Antigone
Of all Sophocles’ tragedies Antigone is the most overtly political, in that it directly confronts problems involved in running a polis, a city-state. The ancients already recognized this; a tradition emerged that Sophocles’ election to the generalship in 441/0 was a direct result of the success of the play.27 In modern times the political element has inspired numerous adaptations and productions, often anachronistically portraying Antigone as a liberal individualist shaking her little fist against a totalitarian state: she has been made to protest against everything from Nazism (especially in the versions by Jean Anouilh of 1944 and Bertolt Brecht of 1948) to eastern-bloc communism, South African apartheid, and British imperialism in Ireland.28
The action of the play, although occupying first place in this volume, should, according to a strict observance of ‘mythical time’, occur later than that of Oedipus the King. It is set in Thebes, a mainland Greek city-state to the north of Athens and in reality anti-democratic and hostile to her; the Athenian dramatists typically displaced or ‘expatriated’ to Thebes political strife, tyranny, and domestic chaos.29 Antigone opens at a moment of political crisis caused directly by internecine warfare. King Oedipus and Iocasta, now deceased, had four children, Polyneices, Eteocles, Antigone, and Ismene. The two sons quarrelled over the kingship of Thebes, and Polyneices was driven into exile; Eteocles was left ruling Thebes, apparently with the support of the brothers’ maternal uncle Creon. Polyneices formed an alliance with the king of the important Peloponnesian city of Argos (where Electra is set), and raised a force with which to attack his own city. The assault failed, but in the battle Polyneices and Eteocles killed each other.
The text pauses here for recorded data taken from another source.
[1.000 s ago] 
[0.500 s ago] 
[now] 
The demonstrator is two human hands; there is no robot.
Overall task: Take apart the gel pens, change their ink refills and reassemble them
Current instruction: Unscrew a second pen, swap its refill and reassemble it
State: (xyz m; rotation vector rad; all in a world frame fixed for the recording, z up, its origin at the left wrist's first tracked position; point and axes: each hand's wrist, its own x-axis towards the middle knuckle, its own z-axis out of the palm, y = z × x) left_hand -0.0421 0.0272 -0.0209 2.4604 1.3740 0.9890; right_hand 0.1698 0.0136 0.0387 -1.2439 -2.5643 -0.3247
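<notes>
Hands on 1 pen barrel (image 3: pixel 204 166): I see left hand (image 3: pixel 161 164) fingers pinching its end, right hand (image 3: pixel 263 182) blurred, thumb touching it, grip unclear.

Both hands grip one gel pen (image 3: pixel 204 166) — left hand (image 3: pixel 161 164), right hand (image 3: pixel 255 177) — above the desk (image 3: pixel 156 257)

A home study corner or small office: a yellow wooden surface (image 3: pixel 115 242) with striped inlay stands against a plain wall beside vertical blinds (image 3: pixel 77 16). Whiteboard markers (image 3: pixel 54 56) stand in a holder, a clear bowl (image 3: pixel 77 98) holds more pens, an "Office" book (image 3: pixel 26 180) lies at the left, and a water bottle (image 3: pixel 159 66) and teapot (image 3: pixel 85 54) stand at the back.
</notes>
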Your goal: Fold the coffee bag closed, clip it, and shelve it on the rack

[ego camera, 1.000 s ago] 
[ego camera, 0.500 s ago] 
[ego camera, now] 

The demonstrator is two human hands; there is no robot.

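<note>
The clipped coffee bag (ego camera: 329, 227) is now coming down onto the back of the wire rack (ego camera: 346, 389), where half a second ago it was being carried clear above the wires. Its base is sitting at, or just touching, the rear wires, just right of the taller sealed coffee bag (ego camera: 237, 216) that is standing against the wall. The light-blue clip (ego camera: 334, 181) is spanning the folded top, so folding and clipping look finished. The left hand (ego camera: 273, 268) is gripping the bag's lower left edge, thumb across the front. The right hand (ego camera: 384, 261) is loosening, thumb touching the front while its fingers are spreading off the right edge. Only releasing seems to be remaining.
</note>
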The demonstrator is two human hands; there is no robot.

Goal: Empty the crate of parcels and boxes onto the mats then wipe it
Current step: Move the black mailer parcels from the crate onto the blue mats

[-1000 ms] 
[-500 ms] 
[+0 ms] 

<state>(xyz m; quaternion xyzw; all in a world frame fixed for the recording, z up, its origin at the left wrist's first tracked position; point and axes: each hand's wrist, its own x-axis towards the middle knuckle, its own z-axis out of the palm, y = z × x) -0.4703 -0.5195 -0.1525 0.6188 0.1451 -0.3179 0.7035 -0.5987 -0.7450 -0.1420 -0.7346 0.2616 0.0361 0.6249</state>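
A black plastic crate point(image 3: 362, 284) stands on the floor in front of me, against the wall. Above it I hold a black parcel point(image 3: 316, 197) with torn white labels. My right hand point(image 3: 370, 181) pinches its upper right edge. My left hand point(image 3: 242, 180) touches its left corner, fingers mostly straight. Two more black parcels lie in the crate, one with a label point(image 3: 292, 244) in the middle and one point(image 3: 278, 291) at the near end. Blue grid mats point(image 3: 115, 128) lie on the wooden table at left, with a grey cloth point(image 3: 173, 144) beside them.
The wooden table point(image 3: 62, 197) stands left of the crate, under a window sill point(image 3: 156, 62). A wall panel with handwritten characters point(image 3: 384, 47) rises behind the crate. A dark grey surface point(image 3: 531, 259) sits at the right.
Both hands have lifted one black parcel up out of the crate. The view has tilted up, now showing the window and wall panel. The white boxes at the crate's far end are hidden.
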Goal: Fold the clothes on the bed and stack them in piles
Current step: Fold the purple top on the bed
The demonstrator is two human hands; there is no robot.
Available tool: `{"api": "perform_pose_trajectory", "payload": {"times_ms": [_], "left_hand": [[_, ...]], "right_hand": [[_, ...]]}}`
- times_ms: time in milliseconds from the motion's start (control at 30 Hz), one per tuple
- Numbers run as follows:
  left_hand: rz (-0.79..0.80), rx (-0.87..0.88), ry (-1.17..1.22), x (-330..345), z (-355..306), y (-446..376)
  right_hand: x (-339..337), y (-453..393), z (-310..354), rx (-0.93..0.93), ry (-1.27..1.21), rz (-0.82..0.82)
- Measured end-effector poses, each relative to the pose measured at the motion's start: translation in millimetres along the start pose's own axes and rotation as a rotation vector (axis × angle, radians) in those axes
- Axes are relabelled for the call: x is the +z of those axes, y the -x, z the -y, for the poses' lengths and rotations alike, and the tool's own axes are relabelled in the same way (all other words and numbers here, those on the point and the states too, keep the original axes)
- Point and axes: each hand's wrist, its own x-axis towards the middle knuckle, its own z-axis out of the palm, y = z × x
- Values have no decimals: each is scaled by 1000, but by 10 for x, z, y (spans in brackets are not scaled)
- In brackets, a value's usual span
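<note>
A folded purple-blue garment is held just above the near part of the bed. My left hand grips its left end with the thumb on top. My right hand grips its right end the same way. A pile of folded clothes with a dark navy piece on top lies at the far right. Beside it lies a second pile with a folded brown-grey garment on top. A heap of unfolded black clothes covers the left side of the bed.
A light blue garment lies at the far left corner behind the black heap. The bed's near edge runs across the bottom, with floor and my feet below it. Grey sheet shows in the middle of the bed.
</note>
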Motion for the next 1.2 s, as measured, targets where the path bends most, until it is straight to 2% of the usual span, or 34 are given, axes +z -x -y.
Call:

The tragedy begins at dawn after the Theban victory; Creon, as the nearest surviving male relative of the two sons of Oedipus, has now assumed power. The play enacts the catastrophic events which take place on his first day in office; it ironically demonstrates the truth of his own inaugural speech, in which he pronounces that no man’s character can be known ‘Until he has been proved by government | And lawgiving’ (p. 8). For the very first law which Creon passes—that the body of the traitor Polyneices is to be refused burial—is in direct contravention of the ‘Unwritten Law’ protecting the rights of the dead; it precipitates, moreover, not only the death of his disobedient niece Antigone, who buries the corpse, but also the suicides of his own son Haemon and of Creon’s wife Eurydice.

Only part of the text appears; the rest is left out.